■ **WORK ORDER**
In the entries below, find every line with "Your" and copy it.

■ **Records from a collection**

********

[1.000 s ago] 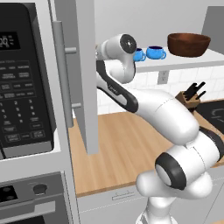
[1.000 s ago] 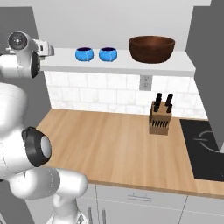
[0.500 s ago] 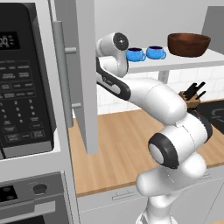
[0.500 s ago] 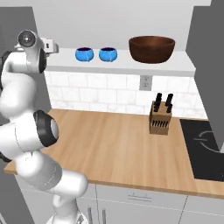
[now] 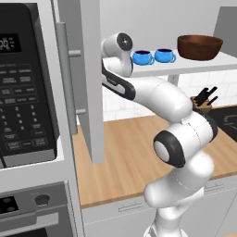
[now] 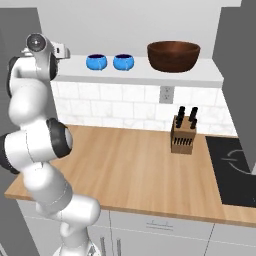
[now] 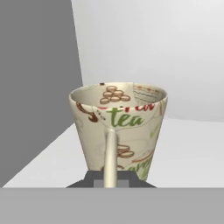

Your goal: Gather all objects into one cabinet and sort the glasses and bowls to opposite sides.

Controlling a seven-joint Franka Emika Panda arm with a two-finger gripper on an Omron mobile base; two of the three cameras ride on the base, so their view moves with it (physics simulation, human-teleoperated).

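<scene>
Cream-beige printed tumbler (image 7: 118,131) sits pinched by its thin handle in my gripper (image 7: 111,176), above the white cabinet shelf (image 7: 188,148); two bright blue cups (image 6: 96,62) and the dark brown bowl (image 6: 173,55) stand farther along.

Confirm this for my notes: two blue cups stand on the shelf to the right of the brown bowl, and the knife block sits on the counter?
Not quite. The blue cups stand to the left of the brown bowl, not the right, as the right base view shows. They are on the shelf, and the knife block does sit on the counter.

Green "tea" on cream tumbler (image 7: 118,131).
</scene>
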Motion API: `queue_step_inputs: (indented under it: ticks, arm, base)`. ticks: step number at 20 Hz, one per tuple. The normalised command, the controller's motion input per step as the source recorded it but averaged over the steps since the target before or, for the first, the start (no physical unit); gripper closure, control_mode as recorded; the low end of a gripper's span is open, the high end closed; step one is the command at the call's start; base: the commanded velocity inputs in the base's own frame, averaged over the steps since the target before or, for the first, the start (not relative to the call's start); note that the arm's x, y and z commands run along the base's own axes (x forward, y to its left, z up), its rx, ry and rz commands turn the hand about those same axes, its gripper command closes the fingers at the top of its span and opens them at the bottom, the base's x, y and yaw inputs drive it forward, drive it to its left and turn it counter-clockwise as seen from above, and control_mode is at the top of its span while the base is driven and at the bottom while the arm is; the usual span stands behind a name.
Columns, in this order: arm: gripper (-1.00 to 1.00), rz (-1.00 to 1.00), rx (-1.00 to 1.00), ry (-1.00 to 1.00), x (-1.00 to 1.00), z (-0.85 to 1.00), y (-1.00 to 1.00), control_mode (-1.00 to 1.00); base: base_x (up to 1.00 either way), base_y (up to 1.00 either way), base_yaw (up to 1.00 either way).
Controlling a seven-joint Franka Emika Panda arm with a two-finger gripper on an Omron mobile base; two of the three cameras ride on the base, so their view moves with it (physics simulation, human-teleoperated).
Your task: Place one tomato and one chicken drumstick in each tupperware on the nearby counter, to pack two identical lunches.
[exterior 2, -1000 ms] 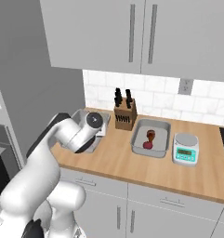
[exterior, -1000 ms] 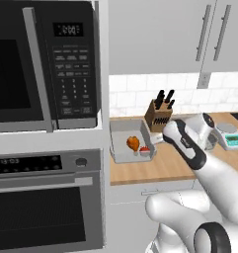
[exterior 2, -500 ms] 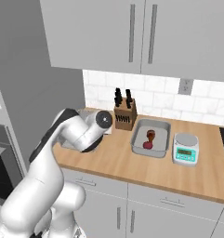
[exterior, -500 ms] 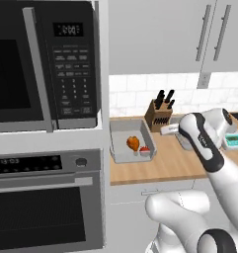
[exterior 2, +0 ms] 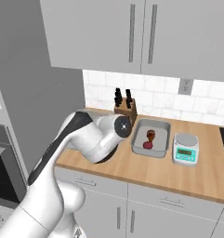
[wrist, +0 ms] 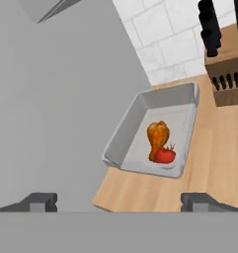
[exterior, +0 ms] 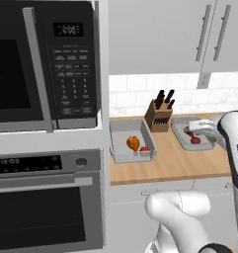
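Two pale-grey tupperware containers sit on the tan wooden bench (exterior: 179, 163), one on either side of a wooden knife block (exterior: 159, 117) that holds three dark-handled knives. Left tupperware (exterior: 121, 153), nearest the tall grey oven cabinet, holds one golden-brown chicken drumstick (exterior: 133, 143) and one red tomato (exterior: 145, 149), the pair touching; seen from the hand camera, the drumstick (wrist: 157, 138) stands with its long axis running from the tiled wall toward the bench's front edge, the tomato (wrist: 164, 156) at its nearer end. Right tupperware (exterior 2: 161, 125) holds one more tomato (exterior 2: 147, 145) and one dark brownish piece (exterior 2: 151, 135) just behind it, too small to name with certainty. Both containers are shallow rectangles with low walls and rounded corners, their long sides running front to back. One small digital kitchen scale (exterior 2: 185, 148) stands just beside the right container. Claw (wrist: 123, 201) hovers above the bench, aimed at the left container, its two fingertips spread wide and holding nothing.
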Motion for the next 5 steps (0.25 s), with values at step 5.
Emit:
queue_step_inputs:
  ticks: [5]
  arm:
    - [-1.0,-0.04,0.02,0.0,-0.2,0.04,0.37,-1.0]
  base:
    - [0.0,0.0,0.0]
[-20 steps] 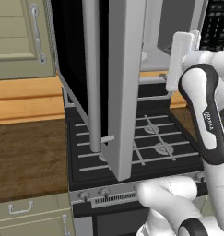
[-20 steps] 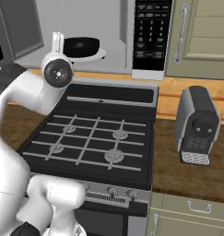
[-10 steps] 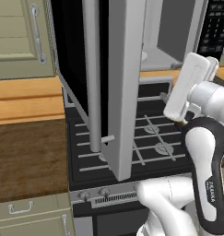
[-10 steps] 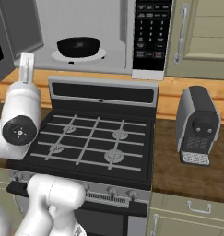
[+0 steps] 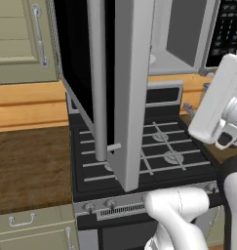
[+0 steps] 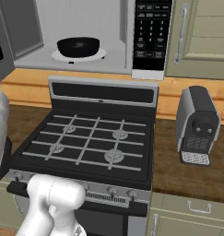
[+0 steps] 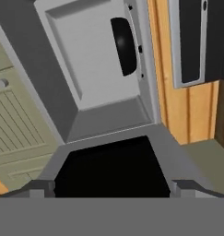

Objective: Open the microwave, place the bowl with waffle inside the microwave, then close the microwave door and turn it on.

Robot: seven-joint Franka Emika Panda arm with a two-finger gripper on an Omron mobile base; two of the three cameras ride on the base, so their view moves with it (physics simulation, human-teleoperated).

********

■ **OUTPUT**
Your goal: Gather all objects into one cabinet and sort the glasses and bowls to opposite sides.
Your task: Place one tomato and one chicken drumstick in each tupperware on the nearby counter, to pack two identical lunches.

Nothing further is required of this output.